* Problem statement *
Output only the lines below from the one holding "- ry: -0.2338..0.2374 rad" down to the one holding "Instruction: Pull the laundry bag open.", both end lines included and every picture dropped.

* Records for this exercise *
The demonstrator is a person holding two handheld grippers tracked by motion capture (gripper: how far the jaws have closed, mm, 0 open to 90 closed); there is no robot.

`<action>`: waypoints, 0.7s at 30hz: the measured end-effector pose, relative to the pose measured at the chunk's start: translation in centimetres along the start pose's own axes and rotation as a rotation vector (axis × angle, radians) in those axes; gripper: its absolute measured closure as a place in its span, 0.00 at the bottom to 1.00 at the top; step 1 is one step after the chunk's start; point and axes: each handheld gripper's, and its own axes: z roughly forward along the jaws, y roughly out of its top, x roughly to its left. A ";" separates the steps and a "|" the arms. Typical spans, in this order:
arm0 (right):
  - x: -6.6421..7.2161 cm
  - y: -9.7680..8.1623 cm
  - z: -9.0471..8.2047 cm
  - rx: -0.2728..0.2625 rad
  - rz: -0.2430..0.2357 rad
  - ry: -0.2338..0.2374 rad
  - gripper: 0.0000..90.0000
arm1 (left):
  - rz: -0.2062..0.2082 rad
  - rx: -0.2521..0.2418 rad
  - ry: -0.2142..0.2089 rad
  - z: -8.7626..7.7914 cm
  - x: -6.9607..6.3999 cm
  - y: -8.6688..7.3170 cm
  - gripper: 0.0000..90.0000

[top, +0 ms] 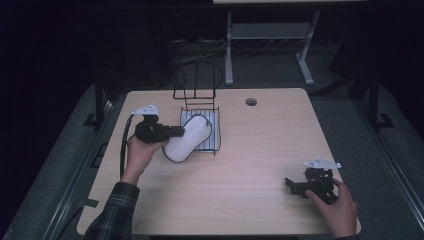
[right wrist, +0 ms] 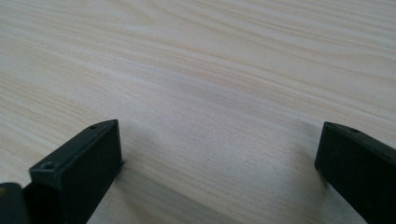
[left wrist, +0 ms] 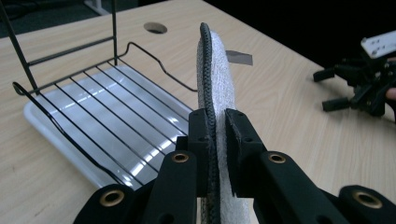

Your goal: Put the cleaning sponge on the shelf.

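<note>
Pale wooden table (top: 240,165) in dark room; left gripper (left wrist: 217,135) pinching white mat (left wrist: 219,79) at rack's (left wrist: 93,107) 4 o'clock; right gripper (right wrist: 219,154) spread wide, over bare wood.

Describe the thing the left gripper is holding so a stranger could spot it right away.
On the wooden table, find the black wire rack on its white tray. Over the tray's near edge, the left gripper clamps a white oval mat with dark piping, the only soft item there.

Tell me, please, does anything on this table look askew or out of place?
The white oval cloth pad with dark edging lies askew, half over the black wire rack with its white tray, half over the table. The left gripper clamps its edge.
</note>
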 end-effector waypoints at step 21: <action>0.0 0.0 0.0 0.000 0.000 0.000 0.00 | -0.063 -0.027 0.013 3.0 4.0 1.5 0.90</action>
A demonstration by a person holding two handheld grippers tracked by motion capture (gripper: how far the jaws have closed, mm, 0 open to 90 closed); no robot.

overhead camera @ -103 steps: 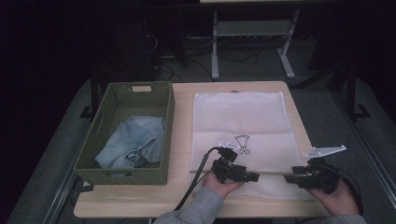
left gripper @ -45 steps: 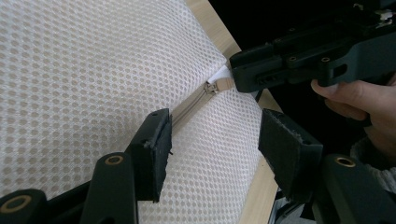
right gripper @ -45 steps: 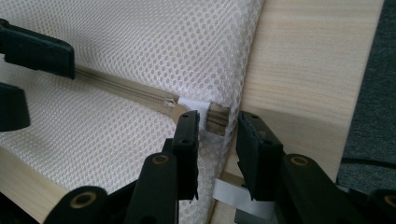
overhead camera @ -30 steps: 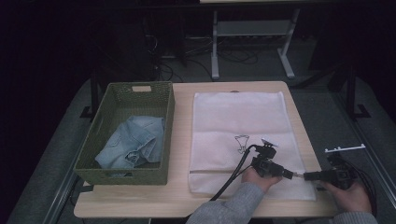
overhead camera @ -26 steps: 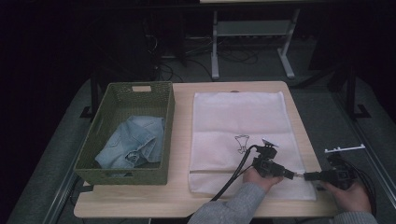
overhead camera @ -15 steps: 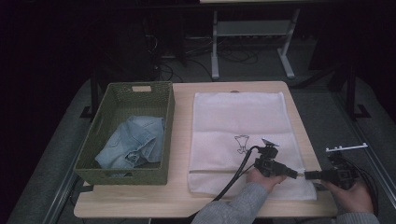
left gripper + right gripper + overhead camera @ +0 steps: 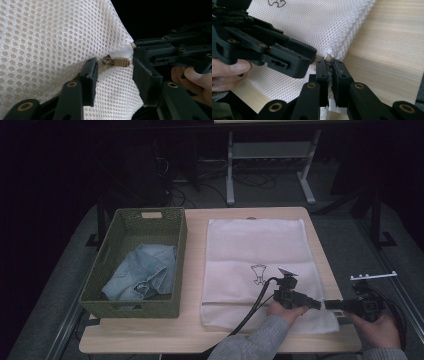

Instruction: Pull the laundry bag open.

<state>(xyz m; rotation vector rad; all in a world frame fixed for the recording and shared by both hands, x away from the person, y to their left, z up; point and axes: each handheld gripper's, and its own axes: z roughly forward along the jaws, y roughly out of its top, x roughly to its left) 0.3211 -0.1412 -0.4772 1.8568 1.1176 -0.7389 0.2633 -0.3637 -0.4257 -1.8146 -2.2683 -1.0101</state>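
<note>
My right tongs (image 7: 330, 67) pinch the limp mesh bag's (image 7: 50, 37) corner tab; my left tongs (image 7: 115, 75), half-spread and just closing, straddle the small zipper pull (image 7: 121, 61), my next hold.

- We see the mesh laundry bag (image 7: 255, 257) covering most of the table's right half; bare table (image 7: 192, 265) is left only as a narrow strip between it and the green basket (image 7: 112, 265).
- The basket's tall walls block the left half; the denim garment (image 7: 142, 272) fills much of its floor.
- At the bag's near right corner the left gripper (image 7: 300, 301) and right gripper (image 7: 342, 305) crowd nose to nose, leaving hardly any gap.
- In the left gripper view, the zipper pull (image 7: 121, 61) sits in the gap between its jaws, which have just been closing.
- The left gripper's cable (image 7: 250, 312) crosses the near edge.
- Beyond the bag's right side, a slim strip of wood stays free.
</note>
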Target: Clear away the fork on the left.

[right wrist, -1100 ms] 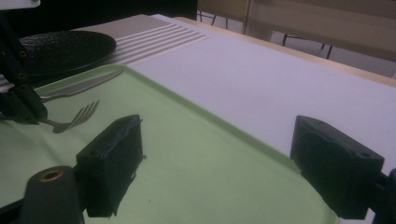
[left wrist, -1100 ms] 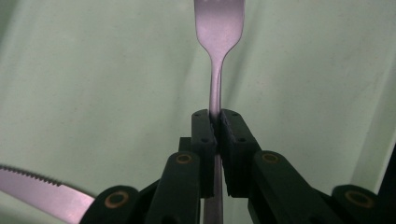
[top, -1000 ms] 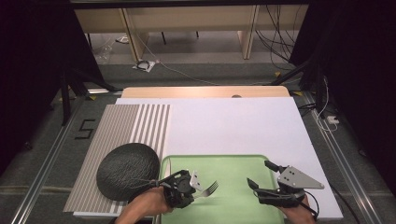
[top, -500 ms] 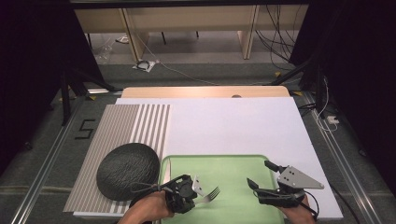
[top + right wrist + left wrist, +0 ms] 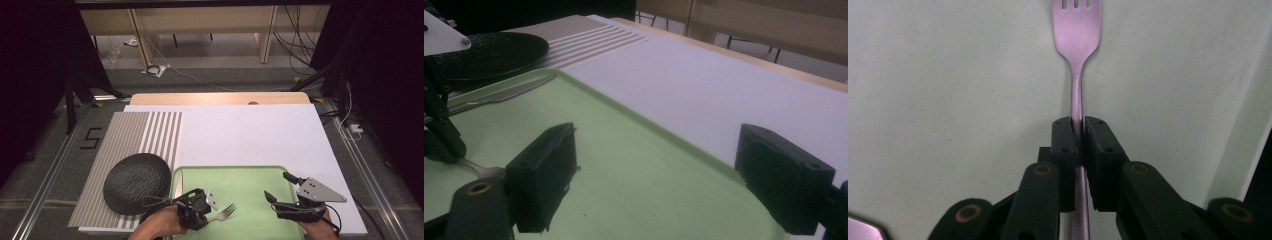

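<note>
Fork pinched mid-handle by left gripper, jaws just easing apart — low over tray's near-left corner; right gripper agape, waiting.

Fork: a plain metal table fork with a slim, straight handle widening into a shouldered head that ended in short tines. In the left gripper view the handle ran between the pads of the left gripper, whose jaws had just been opening slightly yet lay close against the handle on both sides. The head projected straight ahead of the fingertips, tines pointing away from the gripper, over the pale green tray. In the high view the fork lay nearly flat, tines directed towards the right gripper, well apart from it.
</note>
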Demonstrator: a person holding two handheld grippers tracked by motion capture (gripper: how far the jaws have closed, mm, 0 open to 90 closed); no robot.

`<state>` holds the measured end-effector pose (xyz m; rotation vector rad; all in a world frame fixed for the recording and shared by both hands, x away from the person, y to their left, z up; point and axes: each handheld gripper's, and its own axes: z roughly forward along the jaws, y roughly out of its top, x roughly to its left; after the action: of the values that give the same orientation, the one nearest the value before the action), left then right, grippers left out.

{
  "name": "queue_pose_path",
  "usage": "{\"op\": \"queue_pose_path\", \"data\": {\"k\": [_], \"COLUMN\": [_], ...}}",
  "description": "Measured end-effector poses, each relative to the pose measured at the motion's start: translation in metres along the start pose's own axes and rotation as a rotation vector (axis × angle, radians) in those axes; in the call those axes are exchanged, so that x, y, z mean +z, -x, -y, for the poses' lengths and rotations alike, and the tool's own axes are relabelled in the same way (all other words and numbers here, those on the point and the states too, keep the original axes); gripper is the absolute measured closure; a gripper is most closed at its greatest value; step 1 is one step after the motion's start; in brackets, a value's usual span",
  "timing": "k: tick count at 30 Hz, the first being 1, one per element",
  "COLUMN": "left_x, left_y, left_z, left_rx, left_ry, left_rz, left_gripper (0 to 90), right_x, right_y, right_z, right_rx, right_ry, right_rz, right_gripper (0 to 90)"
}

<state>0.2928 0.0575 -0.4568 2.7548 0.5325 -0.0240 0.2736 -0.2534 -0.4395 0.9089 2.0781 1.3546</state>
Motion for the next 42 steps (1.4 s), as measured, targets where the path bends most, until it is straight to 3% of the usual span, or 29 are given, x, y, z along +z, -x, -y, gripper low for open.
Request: {"op": "queue_pose_path", "data": {"k": [2,7,14,17,22,29,42], "left_x": [-0.004,-0.013,-0.017,-0.017,-0.014,0.001,0.01], "left_y": [0.0,0.0,0.002,0.004,0.011,0.018,0.014], "left_z": [0.0,-0.001,-0.001,-0.001,0.001,0.003,0.005], "left_rx": [-0.009,-0.025,-0.028,-0.024,0.014,0.048,0.043], "left_ry": [0.016,0.062,0.095,0.122,0.159,0.145,0.158], "left_rz": [0.003,-0.022,-0.058,-0.066,-0.053,-0.042,-0.068], "left_gripper": [74.0,51.2,41.6,44.5,65.1,84.9,89.4], "right_x": [0.0,0.0,0.0,0.0,0.0,0.0,0.0], "right_y": [0.0,0.0,0.0,0.0,0.0,-0.001,-0.001], "right_z": [0.0,0.0,0.0,0.0,0.0,0.0,0.0], "right_rx": [0.0,0.001,-0.001,-0.001,-0.001,-0.004,-0.004], "right_ry": [-0.004,-0.001,-0.001,-0.001,-0.002,-0.003,-0.003], "right_rz": [0.002,0.0,0.0,0.001,0.001,-0.001,-0.002], "right_gripper": [17.9,17.9,18.0,18.0,18.0,18.1,18.1]}}
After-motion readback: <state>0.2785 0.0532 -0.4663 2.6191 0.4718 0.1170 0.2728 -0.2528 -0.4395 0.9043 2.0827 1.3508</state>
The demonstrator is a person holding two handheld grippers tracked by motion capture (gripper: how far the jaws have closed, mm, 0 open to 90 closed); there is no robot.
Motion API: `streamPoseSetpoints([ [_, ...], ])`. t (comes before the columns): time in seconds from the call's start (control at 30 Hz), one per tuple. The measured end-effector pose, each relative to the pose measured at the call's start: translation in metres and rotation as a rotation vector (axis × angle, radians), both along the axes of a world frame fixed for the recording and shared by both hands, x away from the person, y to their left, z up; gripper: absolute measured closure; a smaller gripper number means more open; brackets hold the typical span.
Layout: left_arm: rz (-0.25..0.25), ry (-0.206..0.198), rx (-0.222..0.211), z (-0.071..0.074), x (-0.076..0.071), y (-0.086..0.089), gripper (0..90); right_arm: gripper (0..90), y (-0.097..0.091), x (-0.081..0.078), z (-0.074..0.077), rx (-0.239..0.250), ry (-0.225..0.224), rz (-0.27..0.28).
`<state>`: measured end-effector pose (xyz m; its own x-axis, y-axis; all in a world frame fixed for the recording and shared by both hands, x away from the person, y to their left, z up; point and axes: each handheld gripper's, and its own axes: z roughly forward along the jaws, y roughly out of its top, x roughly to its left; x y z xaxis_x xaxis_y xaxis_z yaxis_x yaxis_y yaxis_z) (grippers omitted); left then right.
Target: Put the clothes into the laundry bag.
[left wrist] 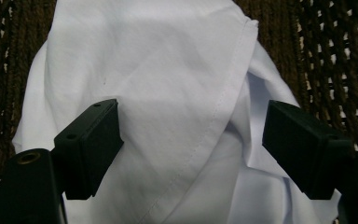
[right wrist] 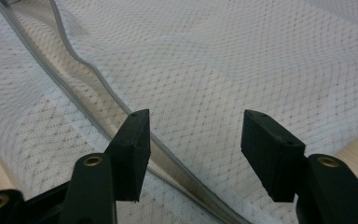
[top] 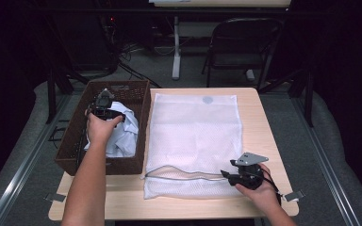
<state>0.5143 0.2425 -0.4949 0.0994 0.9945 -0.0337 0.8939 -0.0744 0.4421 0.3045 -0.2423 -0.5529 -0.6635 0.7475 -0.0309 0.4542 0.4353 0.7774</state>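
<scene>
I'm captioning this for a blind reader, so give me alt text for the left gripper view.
The left gripper, jaws open, hangs over a crumpled white cloth, one black jaw on each side of a stitched hem that runs diagonally across the fabric. The cloth lies in a dark brown woven basket, whose weave shows at both edges.

A dark folding chair (top: 242, 44) stands on the grey floor at the upper centre-right. A white table leg (top: 176, 47) rises to its left, with cables (top: 127, 56) tangled upper left.
</scene>
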Motion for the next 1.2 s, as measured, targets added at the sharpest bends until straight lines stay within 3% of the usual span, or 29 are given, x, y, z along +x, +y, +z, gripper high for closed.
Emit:
streamPoseSetpoints([
  [0.23,0.01,0.003,0.021,-0.004,0.001,-0.003,18.7,42.4,0.001,0.0,0.0,-0.004,0.0,0.005],
  [0.4,0.021,0.017,0.067,-0.008,0.002,-0.004,18.2,42.4,0.001,0.0,0.0,-0.003,-0.001,0.005],
  [0.77,0.04,0.045,0.057,-0.014,0.003,0.004,16.2,42.4,0.002,-0.001,0.0,-0.001,0.002,0.008],
  [1.2,0.063,0.063,0.016,-0.022,0.003,0.012,12.2,42.3,0.002,-0.001,-0.001,-0.002,0.002,0.01],
])
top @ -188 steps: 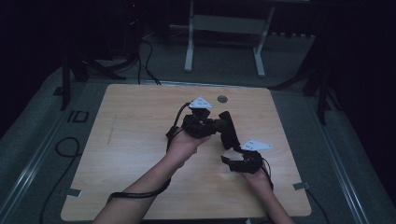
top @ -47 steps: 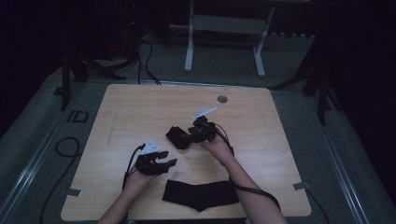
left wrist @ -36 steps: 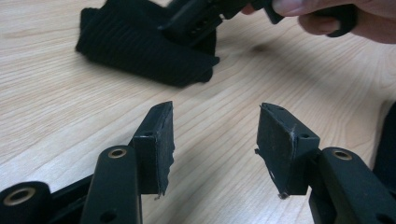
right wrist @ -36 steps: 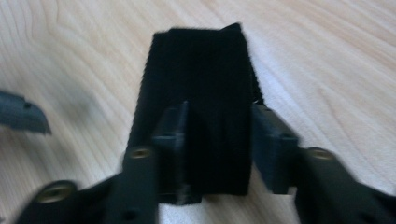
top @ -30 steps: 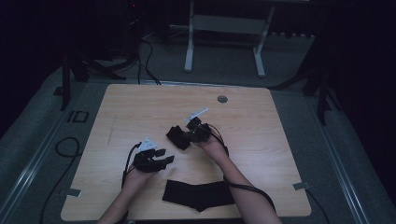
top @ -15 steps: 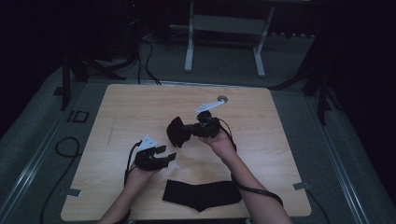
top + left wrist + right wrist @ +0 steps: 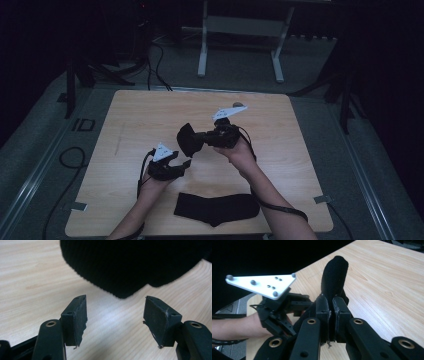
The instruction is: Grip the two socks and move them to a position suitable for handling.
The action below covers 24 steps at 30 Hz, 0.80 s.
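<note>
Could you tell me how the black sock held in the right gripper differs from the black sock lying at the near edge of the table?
The held sock is pinched between the shut jaws of the right gripper and lifted off the table; the near sock lies on the wood, ungripped. The held sock looks bunched into a compact lump, while the near sock is spread out flat and long. Both are black fabric.

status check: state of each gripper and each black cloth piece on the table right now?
left gripper: open, jaws apart, nothing between them, low over the table
right gripper: shut on the held black cloth, raised above the table
held black cloth: pinched, lifted off the wood, just ahead of the left gripper
flat black cloth: lying flat near the table's near edge, untouched
</note>
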### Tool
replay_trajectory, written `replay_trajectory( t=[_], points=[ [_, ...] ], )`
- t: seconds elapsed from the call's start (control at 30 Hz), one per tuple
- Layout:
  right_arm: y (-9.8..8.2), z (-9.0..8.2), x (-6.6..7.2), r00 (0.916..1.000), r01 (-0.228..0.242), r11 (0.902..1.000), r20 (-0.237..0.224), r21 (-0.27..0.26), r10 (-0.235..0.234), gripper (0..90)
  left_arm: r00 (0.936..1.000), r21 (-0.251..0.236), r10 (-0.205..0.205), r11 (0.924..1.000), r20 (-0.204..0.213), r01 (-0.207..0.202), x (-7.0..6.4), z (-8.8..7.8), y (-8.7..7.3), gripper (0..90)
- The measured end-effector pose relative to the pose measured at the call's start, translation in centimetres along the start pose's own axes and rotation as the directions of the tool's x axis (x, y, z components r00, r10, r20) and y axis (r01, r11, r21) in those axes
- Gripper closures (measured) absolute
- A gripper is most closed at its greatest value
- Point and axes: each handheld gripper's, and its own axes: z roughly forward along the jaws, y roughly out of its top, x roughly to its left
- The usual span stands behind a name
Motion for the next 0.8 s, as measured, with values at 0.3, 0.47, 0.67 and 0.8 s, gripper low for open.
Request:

* Solution for this task *
  - ry: -0.2338..0.2374 rad
  - gripper: 0.0000..90.0000
arm1 (left):
  - rz: -0.2062..0.2082 rad
  - rx: -0.2521..0.2418 rad
  - ry: -0.2142..0.2089 rad
  - z: -8.7626..7.7914 cm
  - x: -6.9607..6.3999 cm
  - y: -8.6688..7.3170 cm
  - gripper: 0.0000..90.0000

[top, +0 ms] 
[right wrist, +0 ms] 
[left wrist, +0 ms] 

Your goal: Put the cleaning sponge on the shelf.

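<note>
Pale wooden table (top: 240,165) in dark room; left gripper (left wrist: 217,135) pinching white mat (left wrist: 219,79) at rack's (left wrist: 93,107) 4 o'clock; right gripper (right wrist: 219,154) spread wide, over bare wood.

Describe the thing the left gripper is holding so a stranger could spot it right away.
On the wooden table, find the black wire rack on its white tray. Over the tray's near edge, the left gripper clamps a white oval mat with dark piping, the only soft item there.

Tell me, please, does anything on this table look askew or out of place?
The white oval cloth pad with dark edging lies askew, half over the black wire rack with its white tray, half over the table. The left gripper clamps its edge.
</note>
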 end-effector waypoints at step 21: <action>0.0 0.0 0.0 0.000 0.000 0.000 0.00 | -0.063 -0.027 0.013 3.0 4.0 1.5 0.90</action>
A demonstration by a person holding two handheld grippers tracked by motion capture (gripper: how far the jaws have closed, mm, 0 open to 90 closed); no robot.

overhead camera @ -103 steps: 
left gripper @ -45 steps: 
right gripper @ -45 steps: 
overhead camera @ -30 steps: 
overhead camera @ -26 steps: 
overhead camera @ -15 steps: 
left gripper + right gripper + overhead camera @ +0 steps: 

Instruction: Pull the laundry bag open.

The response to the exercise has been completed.